Balance de poder y dependencia energética. Desde la Opposition se enfatiza que Estados Unidos no sufre escasez y que produce más que Arabia Saudita y Rusia juntas, lo que sirve para presentar las importaciones venezolanas como complemento estratégico dentro de una posición de fuerza estadounidense y como reconocimiento del valor del crudo venezolano. En contraste, una cobertura Government-aligned recalcaría que la exportación hacia Estados Unidos responde a intereses venezolanos de ingreso de divisas y recuperación del sector petrolero, poniendo el acento en que la negociación se hace en términos de equilibrio y conveniencia mutua, evitando cualquier lectura que sugiera subordinación económica de Venezuela a Washington.

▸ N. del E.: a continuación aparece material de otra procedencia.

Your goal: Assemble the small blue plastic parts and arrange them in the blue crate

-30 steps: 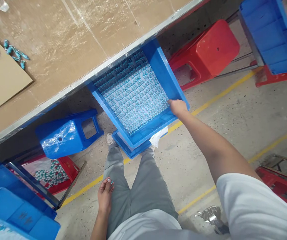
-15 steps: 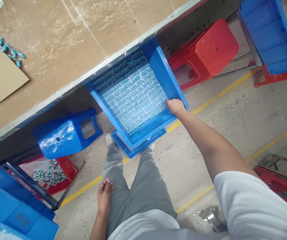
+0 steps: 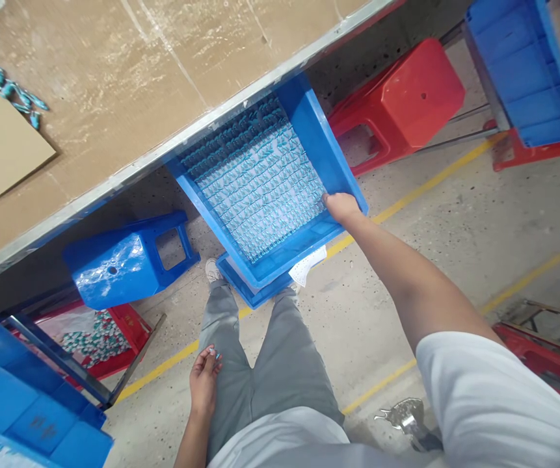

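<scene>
A blue crate (image 3: 331,149) juts out from under the table edge. Inside it, small turquoise pieces (image 3: 270,188) stand in close rows on a white base. My right hand (image 3: 343,208) reaches over the crate's near right corner, its fingers closed and their tips at the end of a row; whatever they pinch is hidden. My left hand (image 3: 204,376) is at my left thigh, its fingers pinched on a small turquoise and pale piece (image 3: 216,355).
Another blue crate (image 3: 255,301) sits beneath, with a white dotted sheet-like thing (image 3: 306,265) at its edge. A blue stool (image 3: 114,263) and a red stool (image 3: 416,97) flank the crates. Loose turquoise pieces (image 3: 21,97) lie on the table (image 3: 128,91). A red bin (image 3: 131,331) is at left.
A white dotted thing now shows over the lower crate's right edge, where blue rim was seen before. Both hands and the upper crate have hardly moved.
</scene>
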`<state>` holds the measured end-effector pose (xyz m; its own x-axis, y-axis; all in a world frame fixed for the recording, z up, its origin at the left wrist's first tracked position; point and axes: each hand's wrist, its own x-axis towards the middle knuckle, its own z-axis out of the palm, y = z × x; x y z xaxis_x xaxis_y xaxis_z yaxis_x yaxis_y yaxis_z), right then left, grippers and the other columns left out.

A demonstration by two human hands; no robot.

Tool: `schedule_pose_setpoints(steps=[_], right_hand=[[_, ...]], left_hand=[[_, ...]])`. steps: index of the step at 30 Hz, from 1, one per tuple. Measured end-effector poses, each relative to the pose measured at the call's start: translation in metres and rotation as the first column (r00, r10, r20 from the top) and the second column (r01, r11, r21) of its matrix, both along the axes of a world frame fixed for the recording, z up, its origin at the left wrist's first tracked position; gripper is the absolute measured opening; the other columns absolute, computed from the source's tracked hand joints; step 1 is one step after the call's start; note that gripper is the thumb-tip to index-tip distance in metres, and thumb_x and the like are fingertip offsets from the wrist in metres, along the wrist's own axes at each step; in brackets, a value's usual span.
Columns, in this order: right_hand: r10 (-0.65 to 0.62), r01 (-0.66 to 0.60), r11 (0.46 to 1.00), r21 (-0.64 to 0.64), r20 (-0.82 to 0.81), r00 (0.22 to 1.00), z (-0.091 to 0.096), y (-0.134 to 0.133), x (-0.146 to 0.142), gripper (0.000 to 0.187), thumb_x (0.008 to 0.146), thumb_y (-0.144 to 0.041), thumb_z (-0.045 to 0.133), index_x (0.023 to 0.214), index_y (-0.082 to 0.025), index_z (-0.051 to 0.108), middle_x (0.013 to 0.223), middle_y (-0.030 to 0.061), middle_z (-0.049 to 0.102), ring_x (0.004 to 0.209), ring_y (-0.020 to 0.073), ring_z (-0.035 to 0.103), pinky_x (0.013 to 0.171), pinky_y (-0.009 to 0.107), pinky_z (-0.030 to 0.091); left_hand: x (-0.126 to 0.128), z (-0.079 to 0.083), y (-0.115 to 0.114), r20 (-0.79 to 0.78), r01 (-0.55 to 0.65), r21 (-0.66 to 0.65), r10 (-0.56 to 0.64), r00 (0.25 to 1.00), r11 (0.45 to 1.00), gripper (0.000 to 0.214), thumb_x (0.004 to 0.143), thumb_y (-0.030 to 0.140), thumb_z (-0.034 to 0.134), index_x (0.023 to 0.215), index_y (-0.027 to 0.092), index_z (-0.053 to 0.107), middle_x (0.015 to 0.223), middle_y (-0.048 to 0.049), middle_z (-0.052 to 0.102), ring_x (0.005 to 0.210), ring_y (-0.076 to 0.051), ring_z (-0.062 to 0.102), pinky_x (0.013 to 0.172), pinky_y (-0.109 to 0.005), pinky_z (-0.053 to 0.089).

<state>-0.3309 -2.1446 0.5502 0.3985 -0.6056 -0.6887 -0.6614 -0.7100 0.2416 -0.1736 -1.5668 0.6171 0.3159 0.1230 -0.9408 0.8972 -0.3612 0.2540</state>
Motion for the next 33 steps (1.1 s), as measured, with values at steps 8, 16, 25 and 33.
schedule_pose_setpoints(steps=[8,16,25,33], right_hand=[[0.001,-0.001,1.000,0.001,-0.015,1.000,-0.003,-0.001,-0.001,0.036,0.096,-0.012,0.037,0.122,-0.010,0.061,0.106,0.0231,0.071,0.099,0.0291,0.069,0.084,0.035,0.050],[-0.003,0.003,1.000,-0.004,0.009,1.000,-0.004,-0.001,-0.003,0.036,0.095,-0.012,0.038,0.123,-0.011,0.061,0.103,0.0226,0.071,0.098,0.0297,0.070,0.084,0.037,0.051],[0.004,-0.004,1.000,0.007,-0.018,1.000,-0.001,0.001,0.001,0.037,0.096,-0.012,0.036,0.122,-0.012,0.062,0.106,0.0215,0.071,0.099,0.0297,0.069,0.083,0.035,0.050],[-0.021,0.021,1.000,-0.014,0.001,1.000,0.009,0.005,0.002,0.039,0.095,-0.012,0.036,0.125,-0.012,0.061,0.108,0.0212,0.071,0.100,0.0283,0.069,0.084,0.034,0.049]], left_hand=[[-0.001,-0.001,0.003,-0.003,-0.003,-0.004,0.003,1.000,1.000,0.052,0.052,0.038,0.094,0.094,0.017,0.071,0.097,-0.0035,0.068,0.081,-0.016,0.066,0.067,-0.026,0.051],[-0.003,0.000,0.002,0.000,-0.025,0.014,0.025,1.000,1.000,0.047,0.054,0.033,0.092,0.092,0.016,0.070,0.096,-0.0034,0.067,0.080,-0.016,0.066,0.065,-0.025,0.052],[-0.002,0.001,0.004,0.003,-0.036,0.004,0.036,0.999,0.999,0.051,0.048,0.036,0.095,0.087,0.016,0.069,0.093,-0.0026,0.067,0.079,-0.016,0.066,0.066,-0.025,0.051],[-0.003,0.001,0.004,0.014,-0.015,0.000,0.015,1.000,1.000,0.051,0.050,0.038,0.094,0.090,0.017,0.070,0.091,-0.0024,0.067,0.078,-0.016,0.066,0.067,-0.026,0.050]])
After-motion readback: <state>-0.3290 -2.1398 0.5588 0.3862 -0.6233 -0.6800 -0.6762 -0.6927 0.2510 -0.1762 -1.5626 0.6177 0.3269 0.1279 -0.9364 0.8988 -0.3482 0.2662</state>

Interpretación política del respaldo de Trump. La Opposition suele destacar el “total respaldo” de Trump a las autoridades venezolanas, vinculándolo con la idea de legitimidad internacional y con la consolidación del gobierno descrito como aliado clave de Estados Unidos. Government-aligned medios, por su parte, tenderían a despolitizar o reencuadrar ese respaldo, presentándolo más como retórica instrumental de Trump orientada a su audiencia doméstica y a la geopolítica regional, insistiendo en que el eje central de la relación es comercial y no de alineamientos incondicionales.

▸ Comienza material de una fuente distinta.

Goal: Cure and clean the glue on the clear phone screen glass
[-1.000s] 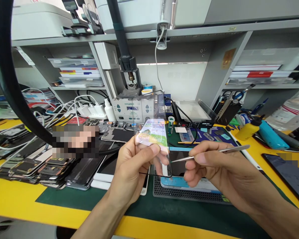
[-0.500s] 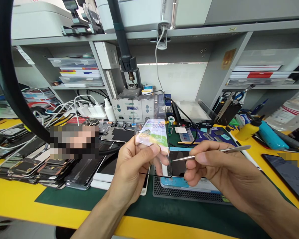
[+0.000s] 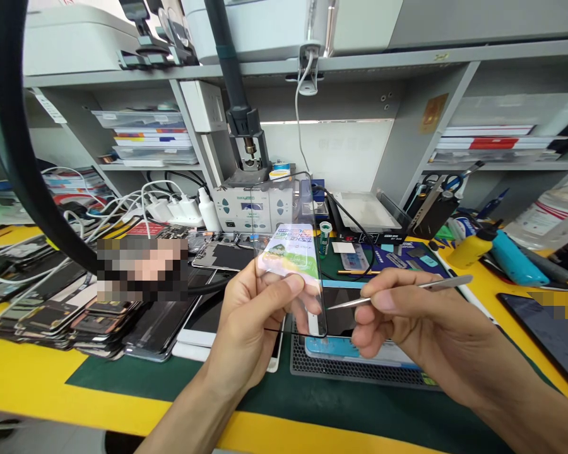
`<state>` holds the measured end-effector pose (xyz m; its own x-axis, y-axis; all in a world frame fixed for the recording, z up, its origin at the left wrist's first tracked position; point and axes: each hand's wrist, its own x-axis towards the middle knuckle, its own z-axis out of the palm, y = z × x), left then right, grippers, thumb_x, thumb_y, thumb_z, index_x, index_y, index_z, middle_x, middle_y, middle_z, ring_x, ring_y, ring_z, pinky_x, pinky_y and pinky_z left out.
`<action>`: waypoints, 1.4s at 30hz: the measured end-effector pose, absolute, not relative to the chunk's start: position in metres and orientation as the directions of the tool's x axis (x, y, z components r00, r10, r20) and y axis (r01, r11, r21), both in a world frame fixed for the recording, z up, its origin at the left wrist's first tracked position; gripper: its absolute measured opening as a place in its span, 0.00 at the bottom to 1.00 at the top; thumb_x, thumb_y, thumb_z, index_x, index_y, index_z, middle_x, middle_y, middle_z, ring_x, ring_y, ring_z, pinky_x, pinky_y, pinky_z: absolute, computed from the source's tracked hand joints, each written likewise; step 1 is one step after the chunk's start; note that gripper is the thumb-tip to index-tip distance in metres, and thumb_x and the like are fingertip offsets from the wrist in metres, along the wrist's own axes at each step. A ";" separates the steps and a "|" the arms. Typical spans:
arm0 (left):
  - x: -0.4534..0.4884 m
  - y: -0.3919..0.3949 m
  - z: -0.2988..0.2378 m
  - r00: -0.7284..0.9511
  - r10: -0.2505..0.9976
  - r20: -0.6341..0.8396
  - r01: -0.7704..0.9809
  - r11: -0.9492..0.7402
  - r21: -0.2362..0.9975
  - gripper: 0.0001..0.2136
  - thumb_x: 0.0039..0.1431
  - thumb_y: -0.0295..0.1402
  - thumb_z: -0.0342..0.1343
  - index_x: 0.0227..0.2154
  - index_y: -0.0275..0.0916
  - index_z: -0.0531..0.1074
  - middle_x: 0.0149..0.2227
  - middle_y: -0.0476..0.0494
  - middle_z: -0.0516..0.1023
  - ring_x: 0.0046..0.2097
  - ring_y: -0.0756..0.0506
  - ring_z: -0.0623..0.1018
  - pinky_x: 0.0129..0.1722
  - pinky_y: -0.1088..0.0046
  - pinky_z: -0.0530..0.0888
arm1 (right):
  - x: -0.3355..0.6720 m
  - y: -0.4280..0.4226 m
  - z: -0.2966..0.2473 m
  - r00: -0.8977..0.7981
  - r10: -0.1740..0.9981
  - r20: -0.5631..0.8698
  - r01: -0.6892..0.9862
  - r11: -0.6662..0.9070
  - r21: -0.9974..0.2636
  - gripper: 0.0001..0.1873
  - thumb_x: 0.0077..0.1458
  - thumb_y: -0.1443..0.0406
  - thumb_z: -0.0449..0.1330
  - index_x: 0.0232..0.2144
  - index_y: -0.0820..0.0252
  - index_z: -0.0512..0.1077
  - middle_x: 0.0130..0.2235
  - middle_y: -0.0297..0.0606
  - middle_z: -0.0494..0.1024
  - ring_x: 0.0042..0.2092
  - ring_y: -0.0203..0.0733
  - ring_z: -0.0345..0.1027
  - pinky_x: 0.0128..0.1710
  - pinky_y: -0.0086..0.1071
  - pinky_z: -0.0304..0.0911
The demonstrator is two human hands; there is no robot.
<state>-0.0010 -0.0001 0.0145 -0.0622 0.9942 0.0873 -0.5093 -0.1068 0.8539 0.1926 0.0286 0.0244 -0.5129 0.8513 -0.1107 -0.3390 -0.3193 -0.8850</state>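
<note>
My left hand [image 3: 260, 309] grips a clear phone glass panel [image 3: 291, 202] with a thin black border, holding it upright by its lower part. Bright coloured print shows in the glass as a reflection or a view through it; I cannot tell which. My right hand [image 3: 397, 309] is closed around slim metal tweezers [image 3: 421, 287]. Their fine tip points left, close to the panel's lower right edge; whether it touches is unclear. Behind the hands, a phone [image 3: 343, 309] with a dark screen lies on a blue holder [image 3: 331, 345] over a black perforated mat [image 3: 360, 372].
Stacked phone parts [image 3: 104, 321] fill the left side. A grey soldering or hot-air station [image 3: 250, 208] stands at the back. A yellow bottle [image 3: 473, 246] and a blue bottle [image 3: 518, 258] are at right, near a dark tablet [image 3: 544, 340]. A black ring arm [image 3: 9, 139] curves at upper left.
The tweezers' tip has shifted very slightly down and right, with a small movement of my right hand. The coloured print in the glass looks different. My left hand stays in place.
</note>
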 end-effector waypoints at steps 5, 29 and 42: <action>-0.002 0.002 0.013 -0.075 0.993 0.088 -0.507 -0.114 0.854 0.05 0.52 0.28 0.66 0.29 0.36 0.75 0.27 0.46 0.79 0.26 0.49 0.77 0.22 0.77 0.73 | 0.193 0.029 0.026 -0.516 0.844 -0.147 -0.376 -0.377 -0.846 0.03 0.50 0.66 0.70 0.27 0.59 0.80 0.27 0.38 0.84 0.27 0.43 0.81 0.29 0.30 0.77; -0.001 0.001 0.005 -0.036 0.977 0.212 -0.471 -0.203 0.858 0.04 0.58 0.26 0.63 0.31 0.38 0.74 0.30 0.47 0.82 0.29 0.49 0.78 0.24 0.78 0.74 | 0.185 0.033 0.023 -0.503 0.793 -0.342 -0.377 -0.558 -0.740 0.10 0.51 0.71 0.61 0.20 0.62 0.77 0.23 0.35 0.80 0.21 0.38 0.76 0.21 0.26 0.74; 0.000 0.001 0.005 -0.051 0.976 0.212 -0.466 -0.211 0.859 0.04 0.57 0.25 0.63 0.31 0.38 0.74 0.30 0.46 0.82 0.29 0.49 0.78 0.24 0.78 0.74 | 0.187 0.030 0.022 -0.510 0.804 -0.306 -0.386 -0.531 -0.754 0.09 0.52 0.70 0.61 0.22 0.61 0.77 0.23 0.36 0.81 0.22 0.39 0.77 0.23 0.27 0.76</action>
<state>0.0003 0.0009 0.0052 -0.0509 0.9760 0.2118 -0.4660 -0.2108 0.8593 0.1867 0.0299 0.0217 -0.5097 0.8042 -0.3057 -0.3863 -0.5314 -0.7540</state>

In summary, Opposition coverage tends to presentar las declaraciones de Trump como confirmación entusiasta de una alianza energética estratégica que legitima y fortalece al gobierno venezolano como socio clave de Estados Unidos, while Government-aligned coverage tends to matizar la retórica, subrayar la autonomía y soberanía de la política petrolera venezolana y enmarcar las ventas de crudo a EE. UU. como un componente más, negociado y calculado, de una agenda de diversificación económica y geopolítica.